## Robustness Test: Testing Whether FICO Score is Independent of Default Rate

In a previous test, it was found that loan Grade is probabilistically certain to have a dependent relationship with default rate. In this test, we test the robustness of that by exchanging the variable Grade for FICO score, a similar metric. Everything is basically the same except with FICO score band instead of Grade.

$H_0: P(Default \space|\space FICO \space Score) = P(Default)$

$H_1: P(Default\space |\space FICO \space Score) \neq P(Default)$

We again use the chi square statistic to test independence.

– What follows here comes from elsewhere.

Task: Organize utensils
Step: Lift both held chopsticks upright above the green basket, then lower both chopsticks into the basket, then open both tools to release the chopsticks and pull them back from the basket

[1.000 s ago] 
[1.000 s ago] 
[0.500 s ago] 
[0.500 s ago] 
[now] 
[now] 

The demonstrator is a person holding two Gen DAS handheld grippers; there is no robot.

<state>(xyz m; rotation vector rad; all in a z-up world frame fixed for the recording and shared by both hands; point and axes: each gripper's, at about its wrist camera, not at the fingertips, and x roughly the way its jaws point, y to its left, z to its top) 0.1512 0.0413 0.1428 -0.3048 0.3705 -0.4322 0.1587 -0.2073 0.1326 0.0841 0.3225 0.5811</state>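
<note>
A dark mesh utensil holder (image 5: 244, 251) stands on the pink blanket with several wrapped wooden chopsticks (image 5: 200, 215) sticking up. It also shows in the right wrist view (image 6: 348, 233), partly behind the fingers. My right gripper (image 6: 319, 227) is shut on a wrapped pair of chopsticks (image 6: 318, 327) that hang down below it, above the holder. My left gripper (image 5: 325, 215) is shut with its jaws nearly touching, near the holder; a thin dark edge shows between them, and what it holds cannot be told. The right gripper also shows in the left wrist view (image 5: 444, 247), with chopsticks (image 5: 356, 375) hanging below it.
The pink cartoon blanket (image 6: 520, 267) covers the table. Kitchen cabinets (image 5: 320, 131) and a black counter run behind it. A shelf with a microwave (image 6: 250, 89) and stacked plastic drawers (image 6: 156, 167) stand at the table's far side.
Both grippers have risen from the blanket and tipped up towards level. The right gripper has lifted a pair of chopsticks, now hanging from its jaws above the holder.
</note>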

$\chi^2 \sim \sum \frac{(O-E)^2}{E}$


In [1]:
import pandas as pd
import numpy as np
from main import preprocess_df
from collections import defaultdict as dd


df = pd.read_csv(
    "./datasets/lc_data_2007_to_2018.csv",
    low_memory=False,
    encoding="latin1",
    nrows=100000,  # only looking at 100k rows right now for performance
)
pd.set_option("display.max_columns", None)
cleaned_df = preprocess_df(df)

In [2]:
print(cleaned_df["did_default"].value_counts())
overall_percentage_of_default = sum(cleaned_df["did_default"]) / len(cleaned_df) * 100
print(f"Overall percentage of default: {round(overall_percentage_of_default, 2)}%")

did_default
False    70288
True     17603
Name: count, dtype: int64
Overall percentage of default: 20.03%


Again, since 20% of loans in the first 100,000 rows of the dataset were defaulted on, then under $H_0$ we expect each FICO band to have a 20% default rate.


In [22]:
fico_bands = np.array(sorted([650, 690, 730, 770, 810, 850]))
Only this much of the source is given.